Energy Demand, Cost Increase During Heatwave

High temperatures in the 90s to 110s begin in earnest (and low temps in the 50s and 60s) on Monday and will exist through at least July 4th across the entire Northern Rockies.
National Weather Service
High temperatures in the 90s to 110s begin in earnest (and low temps in the 50s and 60s) on Monday and will exist through at least July 4th across the entire Northern Rockies.

Weather forecasters are sticking to their predictions of ferocious heat reaching well past the 100-degree mark this week. 

Demand for power to run fans and air conditioners is already spiking, and that energy usage will eventually be reflected in power bills. 

NorthWestern Energy’s website features a near real-time chart showing, among other things, how much electricity the company anticipates it will need to meet customer demand. 

That demand is steadily growing. By late Monday afternoon it reached 1,083 megawatts in Montana, besting last week’s high of 982 megawatts — and the worst of the heat is a couple of days out.

“We’re very closely watching this heatwave,” NorthWestern spokesperson Jo Dee Black says. 

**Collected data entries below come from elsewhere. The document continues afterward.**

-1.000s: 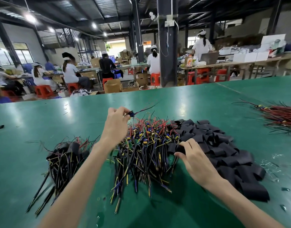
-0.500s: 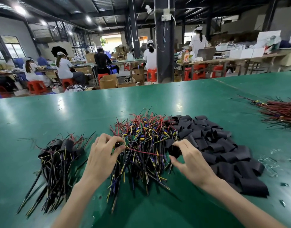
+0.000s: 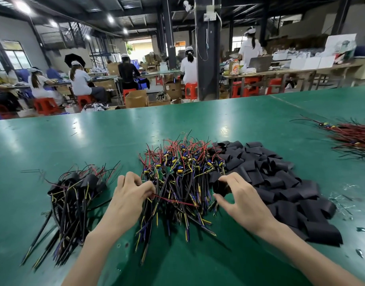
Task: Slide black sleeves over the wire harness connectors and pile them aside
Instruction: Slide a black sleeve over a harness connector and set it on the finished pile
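A broad green table (image 3: 198,124) in a factory hall, with other workers (image 3: 80,81) seated at their stations beyond, carries the job in three heaps. Largest, on the right, is the stock of loose black sleeves (image 3: 280,182), flat cut pieces spread in overlapping rows down to the near edge. Touching it at centre lies the tangle of bare wire harnesses (image 3: 181,172), red, yellow and blue leads with their small connectors uncovered. Smaller, and set apart on the left, is the finished pile (image 3: 74,195), where dark sleeves show over the connector ends. A separate sheaf of reddish wires (image 3: 354,139) sits at the far right edge. By the look of the heaps, the work is at an early-to-middle stage: the done pile is clearly the smallest, and many harnesses and sleeves wait. The person's left hand (image 3: 128,199) rests at the near left side of the centre tangle, its grip closed to a pinch on the red lead (image 3: 173,200) of one harness, which runs rightward across the heap. The right hand (image 3: 243,199), at the seam between tangle and stock, has its grip curled partway, thumb and forefinger round a single sleeve (image 3: 219,187). That sleeve is not yet on a connector.
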### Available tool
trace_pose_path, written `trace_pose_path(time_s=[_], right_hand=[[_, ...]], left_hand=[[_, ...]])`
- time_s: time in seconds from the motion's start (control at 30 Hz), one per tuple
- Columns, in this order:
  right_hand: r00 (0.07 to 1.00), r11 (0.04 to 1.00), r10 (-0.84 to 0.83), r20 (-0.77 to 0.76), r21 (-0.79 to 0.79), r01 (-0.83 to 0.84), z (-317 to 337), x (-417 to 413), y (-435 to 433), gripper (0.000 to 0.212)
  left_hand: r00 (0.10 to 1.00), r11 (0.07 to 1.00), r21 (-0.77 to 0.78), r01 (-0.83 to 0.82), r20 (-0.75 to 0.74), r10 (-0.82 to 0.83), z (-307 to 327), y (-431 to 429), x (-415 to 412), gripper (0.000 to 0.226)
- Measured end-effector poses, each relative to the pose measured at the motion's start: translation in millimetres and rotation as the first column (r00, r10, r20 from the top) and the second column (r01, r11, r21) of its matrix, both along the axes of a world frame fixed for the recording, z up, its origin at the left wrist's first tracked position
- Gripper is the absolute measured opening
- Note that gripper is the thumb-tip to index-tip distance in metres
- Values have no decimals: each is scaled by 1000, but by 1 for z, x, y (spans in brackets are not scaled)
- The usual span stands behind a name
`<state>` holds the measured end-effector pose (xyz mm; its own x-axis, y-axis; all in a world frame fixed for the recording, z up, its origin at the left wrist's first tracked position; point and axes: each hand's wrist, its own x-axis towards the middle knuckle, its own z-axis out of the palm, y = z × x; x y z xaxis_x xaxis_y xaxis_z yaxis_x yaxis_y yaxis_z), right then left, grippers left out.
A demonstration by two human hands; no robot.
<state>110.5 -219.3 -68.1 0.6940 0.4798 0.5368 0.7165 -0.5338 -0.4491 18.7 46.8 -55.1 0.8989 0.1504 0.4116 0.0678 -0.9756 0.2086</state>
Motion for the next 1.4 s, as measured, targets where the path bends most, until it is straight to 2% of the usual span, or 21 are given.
trace_pose_path(time_s=[0.23, 0.33, 0.6, 1.0, 1.33, 1.4], right_hand=[[999, 998, 47, 9, 43, -48, 3, 0, -1, 32], [994, 992, 107, 33, 62, -108, 5, 0, -1, 33], [981, 973, 158, 112, 151, -174, 8, -5, 1, 38], [960, 958, 212, 182, 154, -241, 9, -8, 1, 39], [964, 973, 146, 220, 142, -180, 8, -10, 1, 38], [959, 985, 103, 265, 107, -135, 7, -10, 2, 39]], left_hand=[[989, 944, -295, 148, 69, -134, 13, -7, -4, 22], [984, 923, -341, 179, 67, -166, 16, -11, -5, 25], [981, 928, -319, 190, 23, -193, 16, -12, -6, 18], [991, 952, -273, 136, 48, -128, 12, -14, -4, 17], [995, 974, -208, 85, 62, -73, 11, -17, -4, 16], [995, 974, -208, 89, 68, -76, 12, -19, -5, 16]])
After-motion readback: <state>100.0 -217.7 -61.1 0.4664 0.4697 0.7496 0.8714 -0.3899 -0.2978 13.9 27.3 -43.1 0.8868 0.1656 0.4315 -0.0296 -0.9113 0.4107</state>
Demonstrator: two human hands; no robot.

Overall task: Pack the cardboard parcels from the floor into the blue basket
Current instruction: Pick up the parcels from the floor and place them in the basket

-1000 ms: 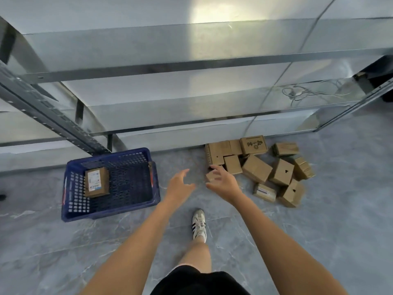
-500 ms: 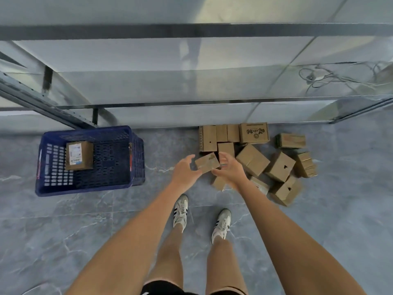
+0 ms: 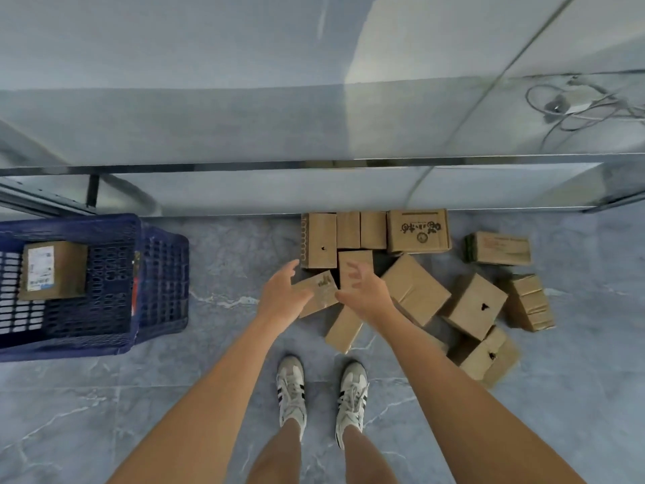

Black says the company is actively purchasing energy on the open market to meet what’s expected to be sky-high customer demand across the west through the Fourth of July weekend.

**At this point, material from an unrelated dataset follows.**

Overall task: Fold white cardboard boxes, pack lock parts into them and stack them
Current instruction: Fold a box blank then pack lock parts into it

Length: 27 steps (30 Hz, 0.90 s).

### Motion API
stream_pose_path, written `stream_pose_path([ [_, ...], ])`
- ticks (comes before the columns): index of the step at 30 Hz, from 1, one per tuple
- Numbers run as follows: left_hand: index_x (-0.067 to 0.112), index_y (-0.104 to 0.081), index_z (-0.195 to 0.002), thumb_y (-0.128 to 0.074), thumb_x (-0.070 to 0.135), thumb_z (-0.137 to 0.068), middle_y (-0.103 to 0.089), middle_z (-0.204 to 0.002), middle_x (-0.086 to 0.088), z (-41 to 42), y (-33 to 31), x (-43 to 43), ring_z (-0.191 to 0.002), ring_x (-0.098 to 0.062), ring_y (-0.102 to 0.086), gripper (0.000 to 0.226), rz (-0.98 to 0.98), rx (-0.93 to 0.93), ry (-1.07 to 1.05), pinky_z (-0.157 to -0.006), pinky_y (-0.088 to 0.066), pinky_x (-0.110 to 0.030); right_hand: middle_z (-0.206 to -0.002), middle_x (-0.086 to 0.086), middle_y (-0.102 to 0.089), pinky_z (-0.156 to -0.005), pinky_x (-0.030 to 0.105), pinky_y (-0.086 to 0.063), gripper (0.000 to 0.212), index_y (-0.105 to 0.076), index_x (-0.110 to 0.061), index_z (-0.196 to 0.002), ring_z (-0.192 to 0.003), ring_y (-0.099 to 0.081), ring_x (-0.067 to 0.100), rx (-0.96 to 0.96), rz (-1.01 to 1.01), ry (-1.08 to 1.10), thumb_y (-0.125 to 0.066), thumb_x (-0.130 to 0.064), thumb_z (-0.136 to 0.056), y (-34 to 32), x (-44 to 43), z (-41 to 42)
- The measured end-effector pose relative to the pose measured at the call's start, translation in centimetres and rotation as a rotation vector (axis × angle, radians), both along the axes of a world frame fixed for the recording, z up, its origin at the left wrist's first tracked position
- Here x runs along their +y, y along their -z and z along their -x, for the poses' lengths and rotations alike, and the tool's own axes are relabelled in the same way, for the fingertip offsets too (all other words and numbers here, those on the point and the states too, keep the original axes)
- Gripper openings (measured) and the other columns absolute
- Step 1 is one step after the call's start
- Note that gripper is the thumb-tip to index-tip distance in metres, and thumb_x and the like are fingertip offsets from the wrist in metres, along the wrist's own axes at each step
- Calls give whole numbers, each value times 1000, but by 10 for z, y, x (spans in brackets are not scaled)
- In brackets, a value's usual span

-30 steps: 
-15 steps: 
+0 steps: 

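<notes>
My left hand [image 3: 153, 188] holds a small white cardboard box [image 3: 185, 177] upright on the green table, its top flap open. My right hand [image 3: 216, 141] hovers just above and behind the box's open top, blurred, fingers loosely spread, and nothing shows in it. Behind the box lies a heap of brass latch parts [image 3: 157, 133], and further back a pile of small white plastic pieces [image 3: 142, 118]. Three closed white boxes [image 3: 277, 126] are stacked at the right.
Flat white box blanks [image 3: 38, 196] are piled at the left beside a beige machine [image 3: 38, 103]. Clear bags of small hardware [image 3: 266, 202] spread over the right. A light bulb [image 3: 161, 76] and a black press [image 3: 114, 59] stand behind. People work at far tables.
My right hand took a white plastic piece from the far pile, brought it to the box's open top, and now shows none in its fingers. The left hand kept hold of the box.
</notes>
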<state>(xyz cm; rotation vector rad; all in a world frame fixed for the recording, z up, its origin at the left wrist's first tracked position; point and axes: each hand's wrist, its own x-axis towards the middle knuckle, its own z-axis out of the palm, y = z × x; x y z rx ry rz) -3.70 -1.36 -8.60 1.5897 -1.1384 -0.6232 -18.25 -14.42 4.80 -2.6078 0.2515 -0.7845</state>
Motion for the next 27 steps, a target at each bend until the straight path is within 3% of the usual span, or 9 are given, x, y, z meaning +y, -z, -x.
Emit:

“Typically this time of year we would expect to pay more in the range of $40 to $50 per megawatt for energy on the market. Right now, it looks like those prices are closer to $146 per megawatt,” Black says. 

How those higher prices will eventually be reflected on consumer bills is speculative at this point. 

NorthWestern encourages customers to actively conserve energy: Close curtains to block hot sunlight, turn off unnecessary lights and appliances — even cook outside when possible to keep the home a little cooler.